| HN Mirror

Y	Hacker News new \| ask \| show \| jobs


	by baq 2 hours ago
	Serving barely useful GLM 5.2 costs what? $15k? Actually useful is like $50k? You’ll never recoup the cost unless you ‘locally’ means ‘inference provider is not the model provider’?

4 comments

dgellow 31 minutes ago

Yes they mean open weight models offered by various providers

link

fractorial 1 hour ago

Not "local" in the literal sense, but I set it up to serve at half quant for $23/hr and full quant for $35/hr.

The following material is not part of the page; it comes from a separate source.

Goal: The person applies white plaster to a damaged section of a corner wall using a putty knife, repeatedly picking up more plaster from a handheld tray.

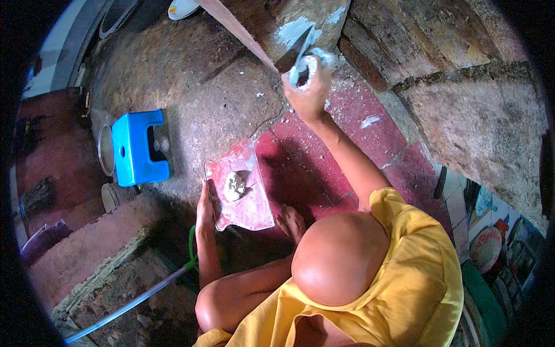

You don't need to have it always on? This is a far cry from "$200/month," but I do not think it's $50k for "useful." Do you see it differently?

link

dakolli 27 minutes ago

This is probably the dumbest possible way to do it. Just buy tokens through open router and you could run it all month 24/7 at 100tps for practically nothing. There are tons of ways to pay for things without giving your personal information.

link

verdverm 1 hour ago

$15k or $50k is pretty cheap all things considered (a year ago it would have been more expensive, one person can spend that in a month or two)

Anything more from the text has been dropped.